Buscando el regreso

Iniciamos la segunda semana del proceso de desconfiamiento con resultados que no apuntan hacia la normalidad sino a regresar al encierro. El problema fundamental es que tanto los principales agentes toman decisiones tímidas y se muestran renuentes a aceptar los cambios que exige la situación.

Estamos en terrenos inéditos en varios frentes, tanto en la respuesta a la epidemia como en las secuelas económicas, sociales e individuales que está dejando a su paso y es que la contingencia sanitaria que provocó la pandemia del nuevo coronavirus en todo el mundo ha creado uno de los escenarios más desafiantes para la sociedad de los que se tenga registro.

Esta crisis representa un reto formidable y también es una oportunidad para revisar oportunidades, evaluar prioridades, entender tendencias y mejorar nuestro desempeño tanto en lo individual como en lo social y en los negocios.

El sector turismo es uno de los más afectados, ya que debido al confinamiento obligatorio se ha detenido por completo esta rama.

Hasta el momento las autoridades gobierno se limitan a hacer anuncios de reapertura de los negocios y las áreas de recreo pero se carece de una estrategia viable para la recuperación de las actividades en este segmento económico.

Recuperar el turismo implica un reto multifactorial, de ahí la necesidad de la reconfiguración de los procesos productivos y comerciales y de las relaciones humanas está en el núcleo de esta evolución obligada que nos ha lanzado hacia adelante, quizá para darnos una nueva oportunidad como especie y con ello, modificar y optimizar la relación que tenemos con nuestro entorno.
A partir de ese planteamiento general, la recuperación turística en todos los destinos del país, es deseable aunque dependerá de las medidas de planeación y proyección que comiencen a tomarse.

Los puertos del Caribe y el Pacífico serán sin duda alguna los destinos turísticos más afectados de México, sin embargo, sí hay acciones que pueden implementarse a al segmento desde ahora para comenzar con el trabajo de recuperación que se estima comience a partir de los meses de julio y agosto.

Hoteleros, agencias de viajes y de transporte y todos los vinculados con el sector, deberán mantenerse bien informados para a su vez, poder proveer con datos actualizados a sus clientes sobre las medidas de prevención y acciones que toman para contrarrestar la propagación de la epidemia.

La planeación futura será vital, es decir, se puede comenzar a trabajar en proyectos o productos con los que se capte la atención de los turistas.

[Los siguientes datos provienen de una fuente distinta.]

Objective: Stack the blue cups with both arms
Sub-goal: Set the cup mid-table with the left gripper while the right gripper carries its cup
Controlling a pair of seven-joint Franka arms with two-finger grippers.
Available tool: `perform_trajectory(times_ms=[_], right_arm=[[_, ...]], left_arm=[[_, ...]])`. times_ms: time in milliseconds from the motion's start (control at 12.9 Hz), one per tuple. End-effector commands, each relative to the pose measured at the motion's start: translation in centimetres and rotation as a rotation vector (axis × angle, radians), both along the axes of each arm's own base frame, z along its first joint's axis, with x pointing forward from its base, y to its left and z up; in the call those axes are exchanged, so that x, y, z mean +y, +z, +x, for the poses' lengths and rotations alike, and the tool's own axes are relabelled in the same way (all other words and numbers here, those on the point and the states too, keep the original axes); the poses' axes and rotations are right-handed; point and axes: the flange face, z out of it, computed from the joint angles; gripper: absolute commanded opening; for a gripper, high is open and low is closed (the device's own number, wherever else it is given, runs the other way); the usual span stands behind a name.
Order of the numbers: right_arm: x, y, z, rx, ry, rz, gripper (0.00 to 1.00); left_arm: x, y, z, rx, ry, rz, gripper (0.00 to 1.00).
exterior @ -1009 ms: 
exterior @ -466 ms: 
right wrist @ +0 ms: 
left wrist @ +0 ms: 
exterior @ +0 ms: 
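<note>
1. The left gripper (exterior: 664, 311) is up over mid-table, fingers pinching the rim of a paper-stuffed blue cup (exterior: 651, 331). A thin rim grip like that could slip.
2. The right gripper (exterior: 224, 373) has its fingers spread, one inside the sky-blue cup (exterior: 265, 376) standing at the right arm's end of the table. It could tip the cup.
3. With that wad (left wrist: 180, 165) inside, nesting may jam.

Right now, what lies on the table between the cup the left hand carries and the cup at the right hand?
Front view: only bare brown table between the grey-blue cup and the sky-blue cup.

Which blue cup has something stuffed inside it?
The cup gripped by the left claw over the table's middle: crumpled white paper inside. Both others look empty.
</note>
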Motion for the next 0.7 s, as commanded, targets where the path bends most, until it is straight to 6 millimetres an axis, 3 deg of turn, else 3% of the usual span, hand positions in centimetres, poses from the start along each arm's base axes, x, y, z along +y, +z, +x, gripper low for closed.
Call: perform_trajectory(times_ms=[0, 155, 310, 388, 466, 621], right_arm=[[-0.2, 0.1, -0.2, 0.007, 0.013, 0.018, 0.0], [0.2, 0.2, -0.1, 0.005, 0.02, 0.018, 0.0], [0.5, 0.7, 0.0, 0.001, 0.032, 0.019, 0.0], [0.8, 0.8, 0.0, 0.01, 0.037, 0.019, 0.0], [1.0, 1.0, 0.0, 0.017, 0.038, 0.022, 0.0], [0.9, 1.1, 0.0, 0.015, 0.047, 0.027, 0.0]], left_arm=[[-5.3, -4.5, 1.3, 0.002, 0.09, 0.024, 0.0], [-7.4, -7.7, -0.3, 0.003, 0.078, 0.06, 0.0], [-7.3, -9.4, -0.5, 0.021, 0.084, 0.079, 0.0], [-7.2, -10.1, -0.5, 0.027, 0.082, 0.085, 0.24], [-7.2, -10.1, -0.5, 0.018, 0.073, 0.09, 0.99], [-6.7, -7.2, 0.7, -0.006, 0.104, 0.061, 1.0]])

Se tendrá  incentivar el regreso de  los turistas a nuestros destinos y poco a poco retomen su vida normal post pandemia.

Por lo mismo la coyuntura actual debe verse como una oportunidad para mejorar aspectos del sector que se habían postergado por la premura de los periodos vacacionales, tales como diseñar o promover nuevas medidas sanitarias, trabajar en la confianza de los viajeros, apegarse a medidas y protocolos de conservación y diseño de nuevas experiencias turísticas sustentables o ecológicamente responsables.

En esto, será de vital importancia que las industrias de todos los ramos, las empresas de todos los giros y tamaños, incluso los profesionales independientes de las más diversas disciplinas tengan la capacidad de hacer un examen diagnóstico serio, sobre cómo deberán reaccionar a partir de esta “nueva normalidad”, como se ha denominado a la vida que vendrá después del confinamiento.

En matemáticas se usa el término “iteración” para describir el proceso de implementar o probar una función repetidamente, utilizando el resultado de dicho proceso como el inicio de un nuevo ciclo que tiene como resultado algo mejor y superior al punto original, y que a su vez sirve de base para iniciar este nuevo ciclo.

Desde el ámbito personal, hasta el organizacional, empresarial, gubernamental, nacional y supranacional, estamos en un punto de inicio de un nuevo proceso, del que tendremos que salir fortalecidos, a partir de las decisiones que tomemos ahora.

En suma, las empresas que tengan mayor capacidad de visualizar las tendencias y adaptarse a este nuevo paradigma serán las que tendrán viabilidad y proyección de crecimiento a partir de este renovado escenario mundial.

Como lo escribió Charles Darwin en su obra cumbre El Origen de las Especies, publicado en 1859, donde se establecieron las bases de la teoría de la biología evolutiva, los individuos que perseveran no son necesariamente los más fuertes, los más grandes o los más agresivos, son aquellos que fueron capaces de adaptarse mejor a los cambios en su entorno.

Para algunas cosas vale más la astucia que la fuerza diría la abuela.